-- EXERCISE --
Return only those lines of the listing that hold the word "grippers".

═══

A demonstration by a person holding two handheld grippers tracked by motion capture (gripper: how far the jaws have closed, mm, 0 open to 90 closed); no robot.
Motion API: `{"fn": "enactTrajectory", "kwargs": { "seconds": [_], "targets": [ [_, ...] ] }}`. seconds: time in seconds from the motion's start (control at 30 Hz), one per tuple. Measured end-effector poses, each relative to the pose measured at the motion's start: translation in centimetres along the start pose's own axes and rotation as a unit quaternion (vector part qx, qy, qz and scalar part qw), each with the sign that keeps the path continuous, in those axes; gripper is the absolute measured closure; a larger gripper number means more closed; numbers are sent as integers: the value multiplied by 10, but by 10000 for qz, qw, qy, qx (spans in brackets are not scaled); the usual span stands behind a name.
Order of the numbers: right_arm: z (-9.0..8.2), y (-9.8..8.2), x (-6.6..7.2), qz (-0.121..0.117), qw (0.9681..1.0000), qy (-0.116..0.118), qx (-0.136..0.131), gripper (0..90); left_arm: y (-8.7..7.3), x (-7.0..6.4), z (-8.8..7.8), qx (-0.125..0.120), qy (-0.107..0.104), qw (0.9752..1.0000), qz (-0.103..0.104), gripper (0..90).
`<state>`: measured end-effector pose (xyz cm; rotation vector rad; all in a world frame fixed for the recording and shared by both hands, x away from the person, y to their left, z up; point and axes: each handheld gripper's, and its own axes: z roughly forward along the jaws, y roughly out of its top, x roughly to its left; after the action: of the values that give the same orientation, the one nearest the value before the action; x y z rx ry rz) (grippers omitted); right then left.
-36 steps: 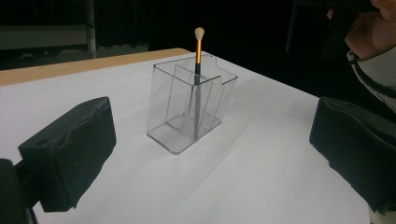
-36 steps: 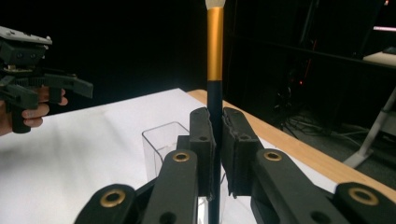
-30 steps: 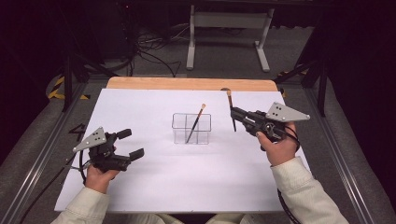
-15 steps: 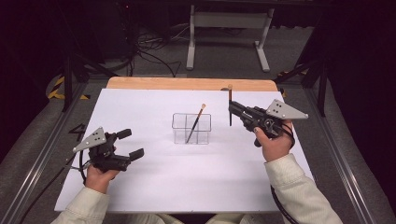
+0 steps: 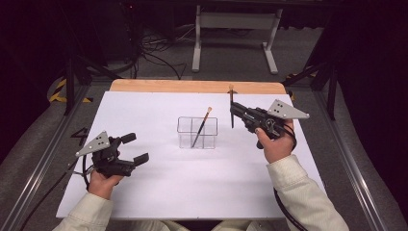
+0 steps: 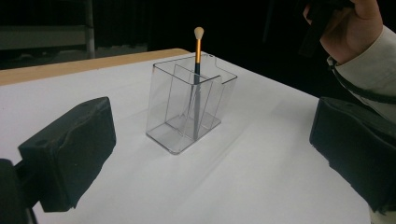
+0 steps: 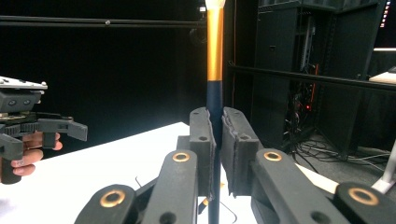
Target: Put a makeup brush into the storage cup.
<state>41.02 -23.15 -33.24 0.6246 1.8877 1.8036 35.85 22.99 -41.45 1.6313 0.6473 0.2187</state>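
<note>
Brush [image 7: 215, 56] held upright in the clenched right gripper [image 5: 233, 110], lifted above the table [image 5: 144, 110] just right of the clear holder [image 5: 197, 133].

A dark handle and gold ferrule are seen pinched between the two pads [image 7: 204, 140] in the right gripper view, the tuft uppermost. The right hand [image 5: 275, 144] is raised, its forearm angled in from the lower right, with the gripper pointed leftward towards the holder. A second brush [image 6: 198, 70] is seen leaning inside the holder, tuft up. The left gripper [image 5: 134, 148] is rested low on the table at the near left, apparently touching it, its jaws released wide and nothing gripped; it is aimed at the holder, well apart from it.
</note>
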Motion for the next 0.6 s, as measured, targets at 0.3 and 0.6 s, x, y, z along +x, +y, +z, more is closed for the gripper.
{"fn": "enactTrajectory", "kwargs": {
  "seconds": [0.3, 0.6],
  "targets": [
    [21, 3, 4, 57, 9999, 132, 8, 835, -1, 0, -1, 0, 4, 10000, -7, 12],
    [37, 5, 7, 67, 9998, 212, 20, 835, -1, 1, -1, 17, -7, 10000, -28, 12]
  ]
}}
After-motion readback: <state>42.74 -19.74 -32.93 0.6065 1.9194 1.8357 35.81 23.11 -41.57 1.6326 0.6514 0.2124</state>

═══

-- REPLY --
A demonstration by a person holding two handheld grippers tracked by motion capture (gripper: how far the jaws have closed, mm, 0 open to 90 closed); no robot.
`<state>`: measured end-effector pose (xyz cm; rotation vector rad; all in a world frame fixed for the recording and shared by both hands, x away from the person, y to their left, z up; point and axes: each handheld gripper's, and its own axes: z roughly forward along the jaws, y roughly out of its top, x roughly to its left; after the action: of the values that give the same orientation, the one nearest the value before the action; x y z rx ry rz) (grippers omitted); right then left.

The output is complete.